It was his life's work, he said, to combat superstition and religious totalitarianism. It is astonishing, then, that he, the arch-ironist, could not see the irony of his own absolutist position. And it was indeed a position, rather than a point of view -- a vehement, tub-thumping position -- that Hitchens always took as a matter of course, whatever the subject in hand. His blindness to his own righteousness reminded me in this regard of no one so much as Newt Gingrich, another champion of hubris over humility, who lambasted President Clinton for having an affair while he himself was busy with his own extra-marital dalliance.

But Hitchens the essayist and debater had far more in his arsenal than most politicians, preachers and mullahs. He had the benefit not only of a brilliant mind and a deep and also wide knowledge of literature and ideas. We was brought up through the English private school system and Oxford.
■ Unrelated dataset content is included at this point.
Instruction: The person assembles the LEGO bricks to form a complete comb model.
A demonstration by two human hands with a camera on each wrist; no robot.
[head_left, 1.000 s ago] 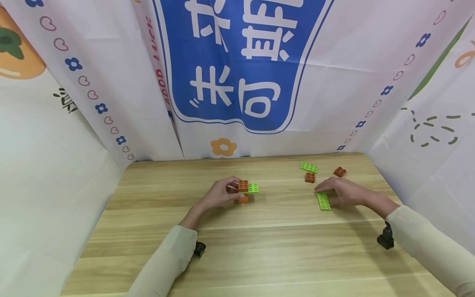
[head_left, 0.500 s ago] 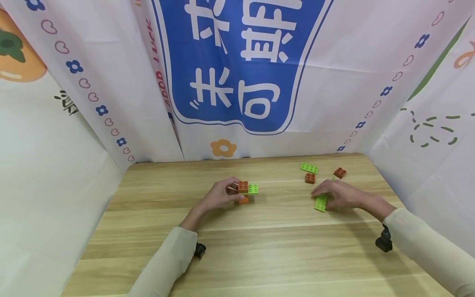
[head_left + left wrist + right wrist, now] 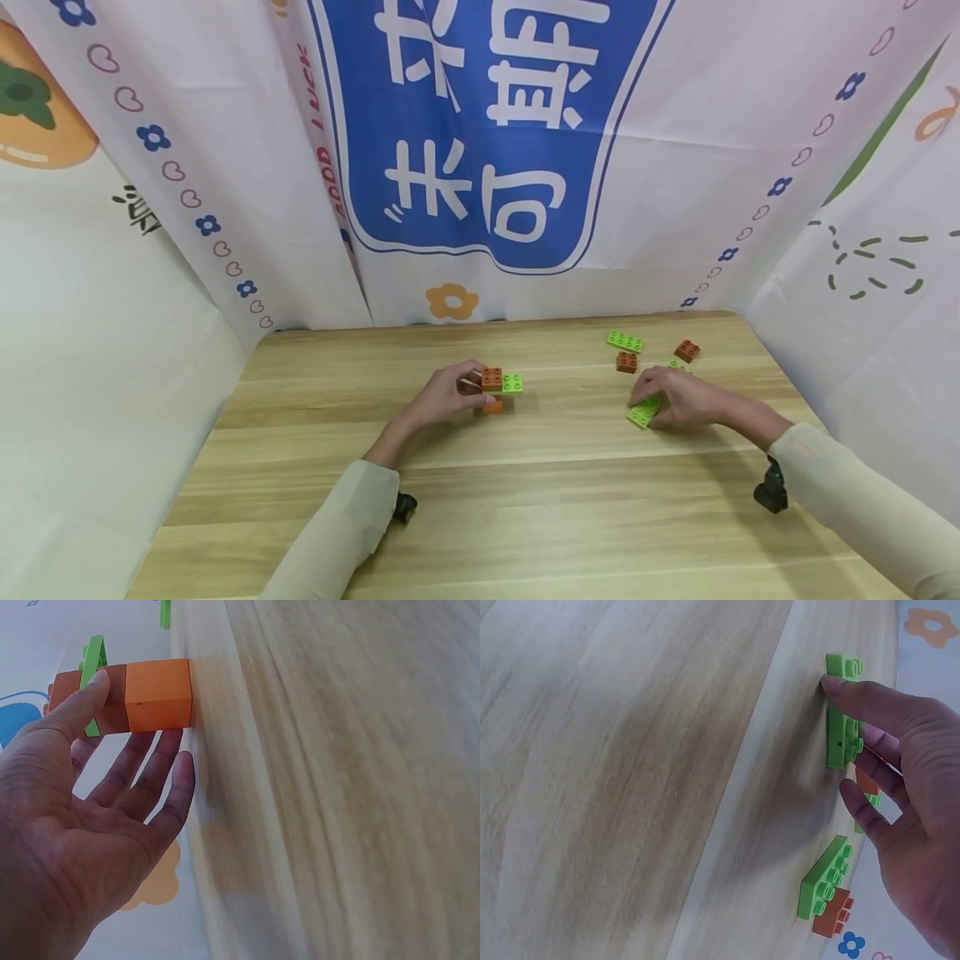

That cast of Englishman lives in an environment where droll wit, cutting irony and the infamous put-down were requirements for survival, at least in the class of his generation.

Hitchens mastered them all, and put them to work, not on the English cultural stage, where they are part of everyday life and thus nothing out of the ordinary, but in America, which remains as yet something of an innocent in these dark arts. This is doubtless why their novelty still thrills here.

Add to these weapons the resuscitation of the old romantic trope -- surely long since shunted off into a back alley of history -- that writing, and certainly journalism, requires rage, alcohol and a bad boy posture if its voice is to be heard at all, and you have the makings of a grandiose figure in love with his own image and liable to turn violent, in speech if not in deed, if his pronouncements were crossed or questioned.

Hitchens loved to pronounce. He was as unbending and intransigent in his pronouncements as any of the objects of his scorn, those religious of any denomination who held to beliefs that he considered puerile. Thus my essential discomfort with most things Hitchens: He lived in a world of black and white, good and bad, right and wrong. To his mind, anything that was not rational was not only wrong but stupid. Evil and idiocy were always out there, in someone else. In externalizing evil, as George Bush did, Hitchens permitted the end to justify the means. He sanctioned the abuse and murder of others (in Iraq) in the name of reason.

Hitchen's fanatical faith in the power of reason transferred onto others the dark forces that Freud called the id. Fascists and totalitarians did the same throughout the 20th century. As long as we continue to project evil out there, onto some other tribe, nation, or belief system, we fail to see that evil is a product, not of any religion or people in particular, but of the human heart. That is where the danger to civilization lies -- as close to us as our own jugular vein.

If all religions were banished, evil would still exist; though perhaps by another name. The Hindus, for example, prefer to call it ignorance; by which they mean not the absence of rational knowledge, but the darkness of a mind that is absent the wisdom and insight that is available when we transcend our own self-importance.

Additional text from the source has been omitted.